December 2013 - April 2022.
Upon successful completion of the course, students will be able to: explain why research is done and what makes high quality research; examine the concerns involved when using human participants in research, such as informed consent, protection from harm and maintaining privacy; describe how to structure a research project, from selecting the right problem to research to figuring out the right data collection technique; compare and analyze different types of experiments, surveys, content analysis, statistics, and field research; analyze non-experimental research to learn about its purpose, survey research, correlational research and the relationship between variables; investigate types of qualitative research design, such as case studies, ethnographic, historical research, grounded theory and phenomenological; discuss developmental research and ex- post facto, longitudinal, cross-sectional, and pretest-posttest design; examine experimental design to learn about measurement types, variables (continuous and discrete), random assignment, control groups, factorial design, sampling and sampling methods; review frequency distributions, measure of central tendency, measures of variability, inferential statistics, hypothesis testing, chi-squared test and analysis of variance (ANOVA); and examine what external and internal validity is, variables that affect them, drawing conclusions based on internal validity, limits to generalization of a research study and interpreting a non-significant outcome.

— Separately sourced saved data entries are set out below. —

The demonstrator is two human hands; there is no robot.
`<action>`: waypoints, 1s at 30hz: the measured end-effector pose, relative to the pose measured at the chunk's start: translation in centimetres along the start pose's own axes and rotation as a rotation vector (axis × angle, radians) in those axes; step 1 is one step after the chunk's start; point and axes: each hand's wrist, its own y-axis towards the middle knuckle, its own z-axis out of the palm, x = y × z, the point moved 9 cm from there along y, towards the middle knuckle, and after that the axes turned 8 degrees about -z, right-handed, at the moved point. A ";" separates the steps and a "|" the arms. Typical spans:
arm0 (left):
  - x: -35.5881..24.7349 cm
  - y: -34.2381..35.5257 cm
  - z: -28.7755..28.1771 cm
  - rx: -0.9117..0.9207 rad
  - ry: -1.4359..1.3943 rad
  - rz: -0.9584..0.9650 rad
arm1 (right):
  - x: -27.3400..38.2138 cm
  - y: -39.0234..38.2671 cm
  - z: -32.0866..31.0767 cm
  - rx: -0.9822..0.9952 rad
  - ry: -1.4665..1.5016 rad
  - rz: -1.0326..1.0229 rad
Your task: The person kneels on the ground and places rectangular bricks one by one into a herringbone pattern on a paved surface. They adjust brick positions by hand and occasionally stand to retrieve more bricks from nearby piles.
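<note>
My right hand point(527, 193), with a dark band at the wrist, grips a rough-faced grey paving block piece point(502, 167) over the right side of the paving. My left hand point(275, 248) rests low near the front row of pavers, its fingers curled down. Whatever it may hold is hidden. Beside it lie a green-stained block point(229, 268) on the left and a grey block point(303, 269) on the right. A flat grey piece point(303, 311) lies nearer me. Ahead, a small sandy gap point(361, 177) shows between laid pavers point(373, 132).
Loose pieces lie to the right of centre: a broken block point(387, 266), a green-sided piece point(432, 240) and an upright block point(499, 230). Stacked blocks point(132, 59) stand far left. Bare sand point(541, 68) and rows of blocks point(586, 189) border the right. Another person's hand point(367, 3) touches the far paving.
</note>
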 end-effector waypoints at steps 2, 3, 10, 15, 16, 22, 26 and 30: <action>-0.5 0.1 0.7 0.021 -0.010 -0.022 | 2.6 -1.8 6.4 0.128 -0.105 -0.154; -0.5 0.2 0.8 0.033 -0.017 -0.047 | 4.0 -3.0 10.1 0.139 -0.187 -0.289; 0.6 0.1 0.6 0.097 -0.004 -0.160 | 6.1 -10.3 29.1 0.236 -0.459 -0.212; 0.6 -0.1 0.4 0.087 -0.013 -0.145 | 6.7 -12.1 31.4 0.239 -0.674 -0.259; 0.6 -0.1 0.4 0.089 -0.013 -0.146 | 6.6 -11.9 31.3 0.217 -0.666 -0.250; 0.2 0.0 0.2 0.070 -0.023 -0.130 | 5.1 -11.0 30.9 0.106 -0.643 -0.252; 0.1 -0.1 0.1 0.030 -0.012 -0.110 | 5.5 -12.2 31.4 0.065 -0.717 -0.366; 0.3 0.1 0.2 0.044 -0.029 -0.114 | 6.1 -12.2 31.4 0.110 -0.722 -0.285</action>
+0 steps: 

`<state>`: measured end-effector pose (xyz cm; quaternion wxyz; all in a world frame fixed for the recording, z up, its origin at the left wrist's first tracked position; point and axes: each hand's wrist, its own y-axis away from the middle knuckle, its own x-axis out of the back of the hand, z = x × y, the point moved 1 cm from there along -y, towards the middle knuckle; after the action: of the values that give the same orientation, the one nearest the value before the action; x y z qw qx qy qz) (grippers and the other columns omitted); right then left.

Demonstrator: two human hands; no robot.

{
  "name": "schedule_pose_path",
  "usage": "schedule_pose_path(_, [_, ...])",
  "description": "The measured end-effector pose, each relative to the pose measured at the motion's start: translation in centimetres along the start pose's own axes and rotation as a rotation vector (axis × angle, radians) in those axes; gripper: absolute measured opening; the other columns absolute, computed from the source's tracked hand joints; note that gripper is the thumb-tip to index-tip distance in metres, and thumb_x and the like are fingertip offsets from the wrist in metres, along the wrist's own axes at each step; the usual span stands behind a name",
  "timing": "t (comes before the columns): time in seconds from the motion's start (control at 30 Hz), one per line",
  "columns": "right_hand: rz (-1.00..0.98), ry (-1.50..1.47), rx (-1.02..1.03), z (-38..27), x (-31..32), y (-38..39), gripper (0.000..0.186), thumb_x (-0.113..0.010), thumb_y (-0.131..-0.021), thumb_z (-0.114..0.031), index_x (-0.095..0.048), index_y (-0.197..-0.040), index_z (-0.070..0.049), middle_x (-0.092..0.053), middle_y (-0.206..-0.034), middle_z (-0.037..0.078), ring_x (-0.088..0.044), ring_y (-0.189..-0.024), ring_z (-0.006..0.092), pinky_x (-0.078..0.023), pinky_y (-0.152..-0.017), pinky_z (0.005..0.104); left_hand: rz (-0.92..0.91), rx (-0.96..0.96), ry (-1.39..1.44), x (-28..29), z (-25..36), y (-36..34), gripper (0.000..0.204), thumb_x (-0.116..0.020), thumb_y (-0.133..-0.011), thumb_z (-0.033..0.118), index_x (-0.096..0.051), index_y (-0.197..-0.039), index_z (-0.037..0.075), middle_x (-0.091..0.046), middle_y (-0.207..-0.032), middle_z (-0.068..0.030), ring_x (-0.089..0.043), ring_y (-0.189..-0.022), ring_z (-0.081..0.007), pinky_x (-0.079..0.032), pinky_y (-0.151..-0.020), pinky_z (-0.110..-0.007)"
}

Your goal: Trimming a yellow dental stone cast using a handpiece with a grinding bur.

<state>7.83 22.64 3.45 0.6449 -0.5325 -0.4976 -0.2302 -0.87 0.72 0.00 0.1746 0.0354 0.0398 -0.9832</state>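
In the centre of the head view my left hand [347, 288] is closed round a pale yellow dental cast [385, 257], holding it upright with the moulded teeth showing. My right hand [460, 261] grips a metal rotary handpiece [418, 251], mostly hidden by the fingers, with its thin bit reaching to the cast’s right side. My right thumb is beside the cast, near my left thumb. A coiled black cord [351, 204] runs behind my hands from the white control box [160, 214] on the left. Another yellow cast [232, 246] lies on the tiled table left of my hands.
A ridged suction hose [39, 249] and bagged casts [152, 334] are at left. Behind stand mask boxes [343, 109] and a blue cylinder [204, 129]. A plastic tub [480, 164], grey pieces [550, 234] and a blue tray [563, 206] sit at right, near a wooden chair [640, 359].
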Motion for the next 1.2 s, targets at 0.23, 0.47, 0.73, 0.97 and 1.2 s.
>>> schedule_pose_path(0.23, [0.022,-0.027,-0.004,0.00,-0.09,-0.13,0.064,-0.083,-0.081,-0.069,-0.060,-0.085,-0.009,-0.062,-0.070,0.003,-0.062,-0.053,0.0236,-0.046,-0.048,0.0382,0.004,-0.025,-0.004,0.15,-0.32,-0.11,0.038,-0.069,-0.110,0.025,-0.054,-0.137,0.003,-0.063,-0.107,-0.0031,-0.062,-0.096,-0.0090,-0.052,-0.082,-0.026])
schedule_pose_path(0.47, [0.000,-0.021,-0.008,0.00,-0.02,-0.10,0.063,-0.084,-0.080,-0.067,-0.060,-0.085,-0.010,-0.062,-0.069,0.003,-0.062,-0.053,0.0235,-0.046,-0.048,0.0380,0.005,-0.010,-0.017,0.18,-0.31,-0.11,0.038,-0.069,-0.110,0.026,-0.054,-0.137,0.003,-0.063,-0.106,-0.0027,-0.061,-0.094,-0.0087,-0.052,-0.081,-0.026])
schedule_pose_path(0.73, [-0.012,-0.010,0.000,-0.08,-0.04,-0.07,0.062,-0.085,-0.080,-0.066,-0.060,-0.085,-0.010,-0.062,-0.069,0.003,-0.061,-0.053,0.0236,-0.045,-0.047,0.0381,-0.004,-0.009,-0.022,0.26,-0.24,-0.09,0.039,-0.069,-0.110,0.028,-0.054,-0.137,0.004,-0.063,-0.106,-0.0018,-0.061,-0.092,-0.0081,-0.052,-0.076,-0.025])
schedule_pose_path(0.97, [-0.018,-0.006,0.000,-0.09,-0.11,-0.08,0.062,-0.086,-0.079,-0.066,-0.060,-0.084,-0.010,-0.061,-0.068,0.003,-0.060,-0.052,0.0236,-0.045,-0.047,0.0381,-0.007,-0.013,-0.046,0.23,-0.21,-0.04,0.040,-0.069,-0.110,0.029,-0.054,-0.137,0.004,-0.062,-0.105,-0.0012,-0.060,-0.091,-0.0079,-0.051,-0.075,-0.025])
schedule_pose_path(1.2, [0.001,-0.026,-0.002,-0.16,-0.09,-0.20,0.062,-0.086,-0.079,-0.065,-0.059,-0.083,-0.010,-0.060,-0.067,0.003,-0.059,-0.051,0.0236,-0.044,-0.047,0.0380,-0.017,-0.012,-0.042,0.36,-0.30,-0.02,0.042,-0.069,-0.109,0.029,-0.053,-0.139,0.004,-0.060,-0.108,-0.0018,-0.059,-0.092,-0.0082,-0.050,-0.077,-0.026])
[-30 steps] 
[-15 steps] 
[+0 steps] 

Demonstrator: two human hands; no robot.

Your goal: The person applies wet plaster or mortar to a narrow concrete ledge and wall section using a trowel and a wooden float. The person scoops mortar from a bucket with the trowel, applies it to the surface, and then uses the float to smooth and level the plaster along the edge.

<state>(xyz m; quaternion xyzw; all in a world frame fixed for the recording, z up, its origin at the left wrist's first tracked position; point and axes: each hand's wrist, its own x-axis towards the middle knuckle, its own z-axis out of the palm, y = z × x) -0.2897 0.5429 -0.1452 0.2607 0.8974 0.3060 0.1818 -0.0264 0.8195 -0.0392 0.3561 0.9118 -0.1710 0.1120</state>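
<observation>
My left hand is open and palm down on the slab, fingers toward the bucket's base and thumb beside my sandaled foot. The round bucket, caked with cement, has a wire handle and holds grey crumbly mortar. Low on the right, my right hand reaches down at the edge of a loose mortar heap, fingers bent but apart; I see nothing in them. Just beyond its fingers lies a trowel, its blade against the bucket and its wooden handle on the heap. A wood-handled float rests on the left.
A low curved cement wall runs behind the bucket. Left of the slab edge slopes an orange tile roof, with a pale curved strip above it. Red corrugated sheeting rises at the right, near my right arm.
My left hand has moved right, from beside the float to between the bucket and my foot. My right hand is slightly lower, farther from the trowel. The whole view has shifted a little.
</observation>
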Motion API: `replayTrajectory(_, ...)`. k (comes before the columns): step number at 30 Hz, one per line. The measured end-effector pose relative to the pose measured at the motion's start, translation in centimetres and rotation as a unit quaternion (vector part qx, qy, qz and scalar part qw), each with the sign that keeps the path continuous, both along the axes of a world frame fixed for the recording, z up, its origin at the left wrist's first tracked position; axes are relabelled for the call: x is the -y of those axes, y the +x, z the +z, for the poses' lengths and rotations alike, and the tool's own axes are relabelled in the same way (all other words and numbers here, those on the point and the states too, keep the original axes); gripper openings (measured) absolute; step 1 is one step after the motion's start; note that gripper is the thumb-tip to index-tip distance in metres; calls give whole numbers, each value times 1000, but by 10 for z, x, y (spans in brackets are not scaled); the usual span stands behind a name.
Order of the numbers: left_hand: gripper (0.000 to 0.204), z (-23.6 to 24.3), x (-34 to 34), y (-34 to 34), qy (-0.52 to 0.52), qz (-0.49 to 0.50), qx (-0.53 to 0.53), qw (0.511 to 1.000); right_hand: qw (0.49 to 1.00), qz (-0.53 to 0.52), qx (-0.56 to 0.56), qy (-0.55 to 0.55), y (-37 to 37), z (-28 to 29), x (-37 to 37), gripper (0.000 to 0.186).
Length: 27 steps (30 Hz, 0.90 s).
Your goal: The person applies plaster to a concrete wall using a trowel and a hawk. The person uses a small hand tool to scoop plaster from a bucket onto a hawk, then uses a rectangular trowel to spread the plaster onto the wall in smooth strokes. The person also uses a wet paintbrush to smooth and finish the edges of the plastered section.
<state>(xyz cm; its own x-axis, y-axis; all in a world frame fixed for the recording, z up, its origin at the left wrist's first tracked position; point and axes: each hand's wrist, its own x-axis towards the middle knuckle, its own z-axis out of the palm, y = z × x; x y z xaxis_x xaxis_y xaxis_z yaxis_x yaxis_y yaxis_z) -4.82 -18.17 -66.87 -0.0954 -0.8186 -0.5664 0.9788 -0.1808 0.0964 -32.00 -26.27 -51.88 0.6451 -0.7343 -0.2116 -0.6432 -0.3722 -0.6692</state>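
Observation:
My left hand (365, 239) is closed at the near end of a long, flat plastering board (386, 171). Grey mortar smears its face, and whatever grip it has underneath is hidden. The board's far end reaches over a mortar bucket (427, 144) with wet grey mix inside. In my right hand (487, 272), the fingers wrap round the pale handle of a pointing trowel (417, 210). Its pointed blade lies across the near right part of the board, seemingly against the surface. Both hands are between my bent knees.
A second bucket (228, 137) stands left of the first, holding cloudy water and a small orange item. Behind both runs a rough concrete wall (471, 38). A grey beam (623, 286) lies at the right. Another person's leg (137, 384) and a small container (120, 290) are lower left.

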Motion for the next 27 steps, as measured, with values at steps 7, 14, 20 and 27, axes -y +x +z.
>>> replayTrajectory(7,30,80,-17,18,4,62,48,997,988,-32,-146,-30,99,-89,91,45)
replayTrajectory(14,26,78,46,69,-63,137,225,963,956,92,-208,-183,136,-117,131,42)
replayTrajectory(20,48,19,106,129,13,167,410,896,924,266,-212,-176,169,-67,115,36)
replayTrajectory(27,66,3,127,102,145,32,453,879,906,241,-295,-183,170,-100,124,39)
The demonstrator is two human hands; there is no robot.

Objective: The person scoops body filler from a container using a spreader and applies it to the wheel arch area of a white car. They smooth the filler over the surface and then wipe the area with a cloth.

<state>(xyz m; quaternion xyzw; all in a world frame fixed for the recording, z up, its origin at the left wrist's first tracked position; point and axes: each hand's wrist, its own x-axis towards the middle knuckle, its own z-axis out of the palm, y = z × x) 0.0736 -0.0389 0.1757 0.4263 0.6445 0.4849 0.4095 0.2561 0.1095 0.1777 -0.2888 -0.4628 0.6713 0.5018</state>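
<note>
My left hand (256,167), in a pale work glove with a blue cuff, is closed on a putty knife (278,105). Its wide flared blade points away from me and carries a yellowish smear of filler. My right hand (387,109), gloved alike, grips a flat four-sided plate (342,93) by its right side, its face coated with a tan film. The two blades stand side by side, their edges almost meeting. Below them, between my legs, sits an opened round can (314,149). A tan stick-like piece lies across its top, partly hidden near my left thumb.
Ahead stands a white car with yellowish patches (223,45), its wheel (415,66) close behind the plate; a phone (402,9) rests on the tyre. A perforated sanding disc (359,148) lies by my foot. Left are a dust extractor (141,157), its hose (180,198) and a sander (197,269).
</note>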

Major topics include: introduction to research methods; principles of ethical research; setting up the research study; data collection techniques in psychology; non-experimental research; qualitative research methods and design; quasi-experimental research; sampling and generalization; measurement in research; internal validity in research; external validity; experimental design; descriptive statistics in psychology; inferential statistics in psychology; and evaluating research findings.
In the lower division baccalaureate degree category, 3 semester hours in Psychology (12/16).